The Economist: A year out from the election, the GOP looks simultaneously chaotic and enormously

successful

http://www.economist.com/news/united-states/21677983-year-out-election-gop-looks-simultaneously-chaotic-and-enormously

The primary is not improving matters. One front-runner, Donald Trump, wants to wall off Mexico. Another, Ben Carson, has a tax plan that entails a 30% cut in the size of the government. And if such right-wing posturing makes it hard for more reasonable candidates to remain so, the Republican mainstream, currently led in the primary by Marco Rubio (pictured) and in the House by Mr Boehner’s successor, Paul Ryan, a representative from Wisconsin, is anyway immoderate. Mr Rubio, a 44-year-old senator from Florida, proposes tax cuts that by one estimate could increase the deficit by $12 trillion over a decade. Both would repeal Mr Obama’s health-care reform without promising a reassuring alternative to the 17.6m Americans it has provided with insurance. “I think it’s funny that people talk of Marco Rubio and Paul Ryan as mainstream Republicans,” smiles Mr Jordan. “They’re the classic class of 2010, like most of the Freedom Caucus.”

To end their damaging purity contest, the Republicans need to understand what is fuelling it. That starts with a relentless drive to differentiate the party from the Democrats, whose erstwhile obsessing over ideology has given way to pragmatism. “At some point, people will say what’s the difference between Republicans and Democrats, and it can’t just be abortion,” says Mr Mulvaney.

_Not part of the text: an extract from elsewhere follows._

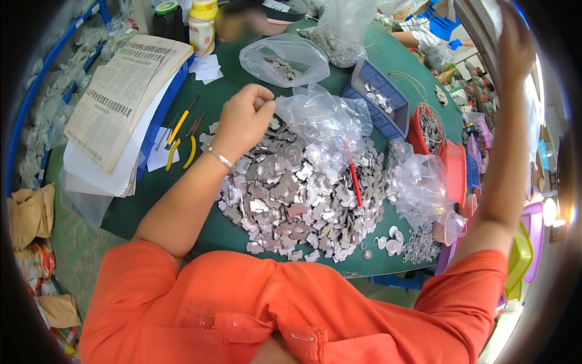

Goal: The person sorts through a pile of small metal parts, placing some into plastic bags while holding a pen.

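Note:
A wide heap of small flat silvery metal pieces [285, 206] covers the middle of the green table. Over the heap's upper left edge, my left hand [245, 118] has its fingers curled in; what they hold, if anything, is hidden. Just right of that hand, a crumpled clear plastic bag [327, 121] lies on the heap. A red pen-like stick [354, 182] rests on the pieces below the bag. My right hand [516, 45] is raised high at the far right, away from the heap, beside a pale upright frame. Its fingers are cut off and unclear at the picture's rim.
Yellow-handled pliers [191, 148] and a yellow cutter [177, 130] lie left of the heap, beside newspapers [124, 91]. Behind stand an open bag of pieces [285, 57] and a blue bin [385, 115]. At right are a red basket [418, 130] and loose rings [421, 246].

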Tool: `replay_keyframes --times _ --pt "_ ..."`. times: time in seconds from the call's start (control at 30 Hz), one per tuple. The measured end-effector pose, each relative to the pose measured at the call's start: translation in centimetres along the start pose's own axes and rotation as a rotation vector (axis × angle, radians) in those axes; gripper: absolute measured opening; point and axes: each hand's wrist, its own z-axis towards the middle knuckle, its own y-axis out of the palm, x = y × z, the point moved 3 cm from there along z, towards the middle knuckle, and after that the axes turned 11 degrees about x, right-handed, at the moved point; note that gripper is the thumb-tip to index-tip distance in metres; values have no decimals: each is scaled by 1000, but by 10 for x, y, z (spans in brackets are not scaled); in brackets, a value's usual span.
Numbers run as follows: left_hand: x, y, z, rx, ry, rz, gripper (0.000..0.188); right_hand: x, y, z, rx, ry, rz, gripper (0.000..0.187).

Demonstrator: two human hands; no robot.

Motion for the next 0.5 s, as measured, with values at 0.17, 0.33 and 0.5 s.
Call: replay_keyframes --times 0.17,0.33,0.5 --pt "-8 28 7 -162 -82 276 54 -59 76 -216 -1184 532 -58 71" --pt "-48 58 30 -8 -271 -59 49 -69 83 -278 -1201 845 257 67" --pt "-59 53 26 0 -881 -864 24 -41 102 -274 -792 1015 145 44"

Yet the change that has come over their opponents is something Republicans should celebrate, not fight. Whatever Bernie Sanders, Hillary Clinton’s socialist challenger in the Democratic race, might say, the victory of Reaganite economic policy in the 1980s was complete. That was plain in the following decade when Bill Clinton declared the era of big government to be over. Yet instead of revelling in Reagan’s economic legacy, many Republicans hardly recognise it. They misremember the Reagan years as a time of inexorable tax, deficit and spending cuts (the Gipper at various times raised all three) and mischaracterise everything that has followed as a retreat from that imagined perfection. This is a path that leads to the vast, unfunded tax cuts almost all the Republican primary candidates are now promising, as they vie to be what their party craves: the second coming of something that never actually existed.

George W. Bush’s early stab at compassionate conservatism was an effort to restore moderation. It didn’t go well. Mired in profligate wars and bank bail-outs, his presidency ended as a recruiting sergeant for the caustic right. “I got into politics because of George W. Bush,” says Mr Mulvaney. “We expected him to be like Reagan, but what did we get? No Child Left Behind, Medicare Part D, compassionate conservatism—just spending more and more.”